Todd and Minhee's North Country Adventures Part II travel blog

Me and Minhee on Narrow Lake

Indian River flowing through Ft. Drum

Indian River


The weather in the North Country has been great and after a year stuck in the division headquarters in Iraq I've been eager to get out. Over Memorial Day Weekend we took a day to canoe Indian Lake, Narrow Lake and Indian River on Ft. Drum and then another day to hike St. Regis Mountain in the Adirondacks.

It was a cloudless day as me and Minhee began paddling across Indian and Narrow Lakes on Ft. Drum. We paddled a mile and then began our accent of the the Indian River, which feeds the lakes. The Indian River runs through flat, low lying, heavily forested country, which is perfect beaver country. We were able to effortless paddle over some dead fall trees until we met our first real obstacle of the river, a beaver dam. Both sides of the banks were nothing but swamp and a person would end up sinking up to their thighs in muck so our only option was to climb over the beaver dam. Minhee, who rides in the front, landed on the beaver dam first. I asked her if it was sturdy. She said that it seemed solid to her. So I maneuver the canoe and I stepped up on the dam. I took a couple steps and then fell right through the dam to my hips (sharp jagged edges of broken branches sure don't feel too good). Luckily the beavers incorporated a

dead fall tree into their dam that was strong enough to support my weight as I pulled myself up out of the hole I made. After finding a good solid location to stand on, I was able to pull the canoe over the dam and continue our trip upstream. After about a mile and a half of paddling we reached our turnaround point and descended of the river.

We floated along with the current enjoying the twist and turns and then it appeared, that beaver dam. Luckily I learned where to stand on the dam and I figured this portage would be easy. Minhee got out, then I maneuvered the canoe to a known solid point on the dead fall tree and got out, pulled the canoe over the dam and got back in. Minhee was standing in a poor location to get into the canoe and I paddled the canoe to a safer location for her to get in. She asked "Where are you going?" I said "It is better for you to get into the canoe over here." She said "No it isn't, this is a better place." I told her "I've been getting in and out of canoes for longer than you have, it is better to get in here." She walked over to the canoe, looked at it and said "This is not balanced, this is a bad place." I reassured her "It is perfectly fine to get into the canoe here." She began to insist that her location was better.

However, I stood my ground because as any true blooded mountain man knew, my location was a safer place to get into the canoe.

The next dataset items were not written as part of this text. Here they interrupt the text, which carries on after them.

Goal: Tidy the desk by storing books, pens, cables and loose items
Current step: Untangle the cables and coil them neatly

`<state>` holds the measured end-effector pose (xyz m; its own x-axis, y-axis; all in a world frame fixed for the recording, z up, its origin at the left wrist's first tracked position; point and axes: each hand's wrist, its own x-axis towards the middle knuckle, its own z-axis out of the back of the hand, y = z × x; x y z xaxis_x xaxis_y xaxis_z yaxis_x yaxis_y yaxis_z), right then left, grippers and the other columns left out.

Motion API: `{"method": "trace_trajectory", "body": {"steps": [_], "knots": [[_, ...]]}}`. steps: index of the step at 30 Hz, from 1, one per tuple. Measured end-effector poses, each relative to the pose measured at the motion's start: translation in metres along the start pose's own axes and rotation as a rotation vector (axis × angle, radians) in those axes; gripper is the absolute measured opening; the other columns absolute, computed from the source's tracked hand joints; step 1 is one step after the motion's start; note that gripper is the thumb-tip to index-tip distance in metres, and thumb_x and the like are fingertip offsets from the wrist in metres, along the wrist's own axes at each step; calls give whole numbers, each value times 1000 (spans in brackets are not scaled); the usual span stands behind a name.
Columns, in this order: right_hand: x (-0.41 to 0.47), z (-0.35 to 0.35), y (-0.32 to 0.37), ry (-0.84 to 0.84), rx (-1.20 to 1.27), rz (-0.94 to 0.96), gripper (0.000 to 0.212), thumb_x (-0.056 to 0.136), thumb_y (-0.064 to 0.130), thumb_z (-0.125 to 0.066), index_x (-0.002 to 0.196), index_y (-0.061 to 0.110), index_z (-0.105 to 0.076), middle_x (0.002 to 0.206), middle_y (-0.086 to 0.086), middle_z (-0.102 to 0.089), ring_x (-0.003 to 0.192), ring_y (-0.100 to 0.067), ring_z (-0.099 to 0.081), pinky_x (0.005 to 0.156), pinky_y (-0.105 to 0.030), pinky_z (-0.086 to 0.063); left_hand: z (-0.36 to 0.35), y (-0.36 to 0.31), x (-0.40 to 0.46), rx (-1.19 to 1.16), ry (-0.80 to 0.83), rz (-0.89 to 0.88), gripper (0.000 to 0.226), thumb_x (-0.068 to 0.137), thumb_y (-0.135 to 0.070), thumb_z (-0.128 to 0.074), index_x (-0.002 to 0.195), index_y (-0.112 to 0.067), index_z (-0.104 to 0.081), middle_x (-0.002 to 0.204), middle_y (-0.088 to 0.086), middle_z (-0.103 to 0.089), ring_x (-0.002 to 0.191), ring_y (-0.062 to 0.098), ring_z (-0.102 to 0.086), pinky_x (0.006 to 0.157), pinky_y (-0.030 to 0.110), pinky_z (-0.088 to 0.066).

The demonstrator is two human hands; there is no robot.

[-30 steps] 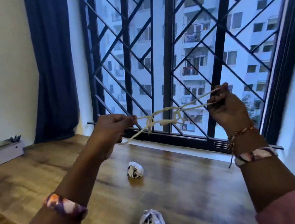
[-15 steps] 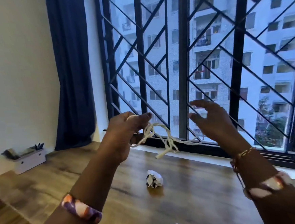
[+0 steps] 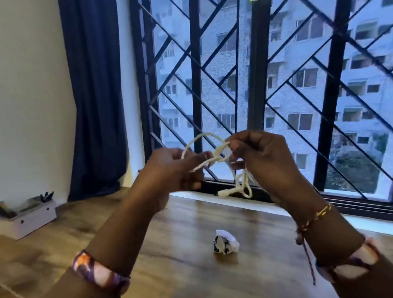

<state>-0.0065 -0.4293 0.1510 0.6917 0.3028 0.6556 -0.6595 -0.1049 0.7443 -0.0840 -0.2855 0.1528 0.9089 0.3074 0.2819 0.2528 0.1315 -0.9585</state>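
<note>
We see both hands raised together above the desk (image 3: 152, 258), in front of the barred window (image 3: 255, 73), with a white cord (image 3: 217, 156) strung between them. The left hand (image 3: 171, 169) is curled closed, thumb and fingers pinched on one stretch of the cord, from which a loop arches up and over toward the other hand. The right hand (image 3: 262, 160) is likewise closed, its fingertips (image 3: 234, 146) gripping the tangle where the strands cross – the two hands sit just beside each other, nearly touching at the knot. Below the right hand the rest of the cord hangs in loose loops, its end dangling above the desk's far edge and apparently clear of the wood, though motion blur makes that hard to confirm.

On the desk, toward the far edge and roughly below the hands, lies a crumpled paper ball (image 3: 225, 244) in white with dark markings. Near the far left corner, against the wall, stands a white organiser box (image 3: 31, 218) holding a few dark items we cannot identify. A dark blue curtain (image 3: 95, 98) hangs behind that corner – and each forearm wears a patterned band (image 3: 99, 274).
</note>
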Motion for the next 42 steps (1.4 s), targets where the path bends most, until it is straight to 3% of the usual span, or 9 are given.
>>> {"method": "trace_trajectory", "body": {"steps": [7, 12, 15, 19, 25, 28, 32, 38, 42], "knots": [[-11, -42, -4, -178, 27, -36, 26, 94, 11, -49, 75, 23, -62, 60, 8, -65, 58, -8, -61, 65, -40, -58, 16, 21, -2, -683, 102, 217, 32, 84, 1, -53, 55, 1, -67, 58, 12, -68, 50, 16, -67, 51, 23, -57], [-7, -49, -12, -258, 364, -336, 22, 96, 16, -47, 84, 4, -61, 72, -11, -64, 74, -24, -60, 58, -39, -59, 37, 21, -5, -369, 197, -90, 20, 84, 8, -52, 69, -3, -59, 69, 6, -70, 60, 9, -67, 56, 17, -54], [2, -25, -7, -263, 430, -417, 50, 63, 62, -71, 69, 14, -59, 70, -2, -58, 81, -26, -55, 76, -40, -53, 66, 24, -9, -129, 131, -267, 15, 84, 11, -52, 83, 4, -65, 75, 10, -72, 66, 13, -68, 59, 17, -53], [23, -3, -4, -475, 937, -561, 35, 101, 17, -33, 68, 10, -40, 41, -3, -46, 35, -13, -47, 58, -33, -47, 98, 30, -7, -226, 62, -95, 19, 87, 6, -50, 88, -3, -67, 71, 2, -74, 66, 6, -70, 53, 13, -51], [43, -26, 4, -505, 1083, -473, 35, 100, 2, -22, 70, 13, -35, 37, 0, -31, 34, -9, -27, 43, -18, -29, 121, 35, 11, 62, 50, -109, 18, 88, 1, -54, 87, -9, -68, 75, 3, -74, 71, 18, -68, 60, 20, -56], [48, -47, 15, -373, 1027, -402, 33, 101, 5, -23, 71, 14, -34, 34, 3, -35, 26, -7, -26, 35, -9, -25, 130, 28, 13, 558, 471, 17, 32, 73, -25, -75, 104, -24, -66, 104, 3, -70, 96, 19, -63, 78, 28, -53], [45, -68, 30, -180, 947, -336, 30, 101, 10, -28, 73, 13, -40, 43, 4, -41, 31, -5, -27, 36, -11, -25, 133, 17, 20, 25, 930, 58, 112, 45, -52, -86, 137, -8, -39, 141, 15, -46, 130, 27, -44, 101, 35, -42], [39, -87, 39, -79, 942, -291, 27, 100, 9, -31, 76, 13, -43, 52, 3, -41, 33, -5, -30, 37, -11, -28, 62, 1, 2, 104, 374, -131, 11, 72, -13, -76, 78, -9, -68, 76, 11, -67, 70, 19, -62, 73, 34, -52], [35, -70, 36, -111, 1012, -308, 27, 99, 13, -37, 74, 12, -47, 50, 1, -49, 38, -8, -47, 44, -18, -48, 52, 3, -6, 303, 150, -353, 8, 75, -8, -72, 72, -15, -74, 60, 7, -68, 57, 11, -61, 61, 30, -54]]}}
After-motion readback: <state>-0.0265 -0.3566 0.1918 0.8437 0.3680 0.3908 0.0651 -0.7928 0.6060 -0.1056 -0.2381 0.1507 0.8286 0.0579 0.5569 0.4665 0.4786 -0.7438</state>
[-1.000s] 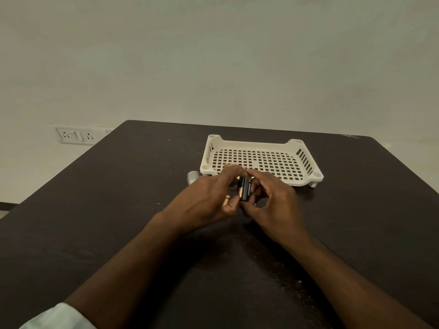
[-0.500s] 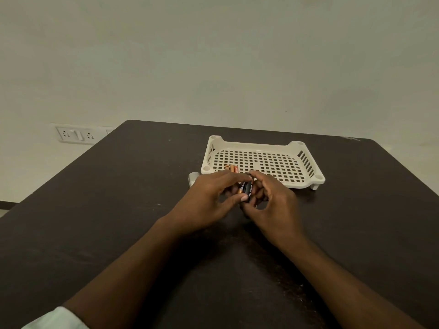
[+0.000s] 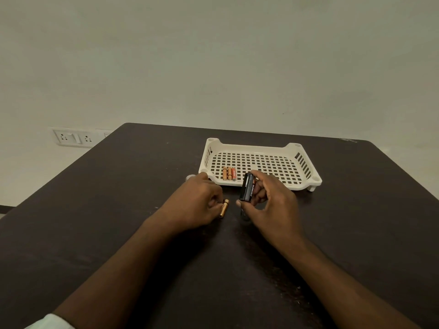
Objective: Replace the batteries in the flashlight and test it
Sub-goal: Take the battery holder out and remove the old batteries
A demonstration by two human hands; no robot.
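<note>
My right hand [image 3: 273, 205] grips a black battery holder [image 3: 247, 190] with black-and-copper batteries in it, held upright above the dark table [image 3: 118, 222]. My left hand [image 3: 199, 203] pinches a single copper-coloured battery [image 3: 223, 208] just above the table surface, a little left of the holder. Three orange batteries [image 3: 229, 173] lie side by side in the near left part of the white perforated tray [image 3: 261, 148]. A small pale object [image 3: 190, 177], partly hidden behind my left hand, sits on the table left of the tray.
The white tray stands at the far middle of the table, just beyond my hands. A wall socket panel [image 3: 73, 137] is on the wall at the left. The table's far edge meets a plain wall.
My hands have come apart. The left hand moved left and down with one copper battery, and the right hand keeps the holder upright. The three batteries in the tray are now uncovered.
</note>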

Minhee began to get into the canoe, then stood back up and once again proclaimed "The canoe isn't stable, I can't get into the canoe here." I said "This is the best place, you'll be fine, just get into the canoe." Well to make a long story short, luckily the water wasn't that cold.

After I taught Minhee how to handle the tipping over of a canoe, we made it safely back to the truck. I turned the canoe over before putting it on the truck and noticed a slug stuck to the bottom. I bent over and pulled it off and it turned out to be a leech. Then I looked at the canoe and saw another leech, then a third leech. My mind quickly turned to the movie "Stand By Me" where the kid had a leech stuck to his testicles. Then a wave of panic shot through me, I was in that water, oh my God, there might be a leech stuck to my testicles! I began to furiously strip down my clothes in the parking lot and yelling at Minhee to look for any leeches on me. I got down to my birthday suit and began a little dance around in a circle to Minhee to thoroughly check me. I happened to glance up on the dirt road about 50 meters away to see a SUV loaded down with a family of kids slowly driving past me. Through the window I saw the

mother say something and the kids quickly hiding their eyes.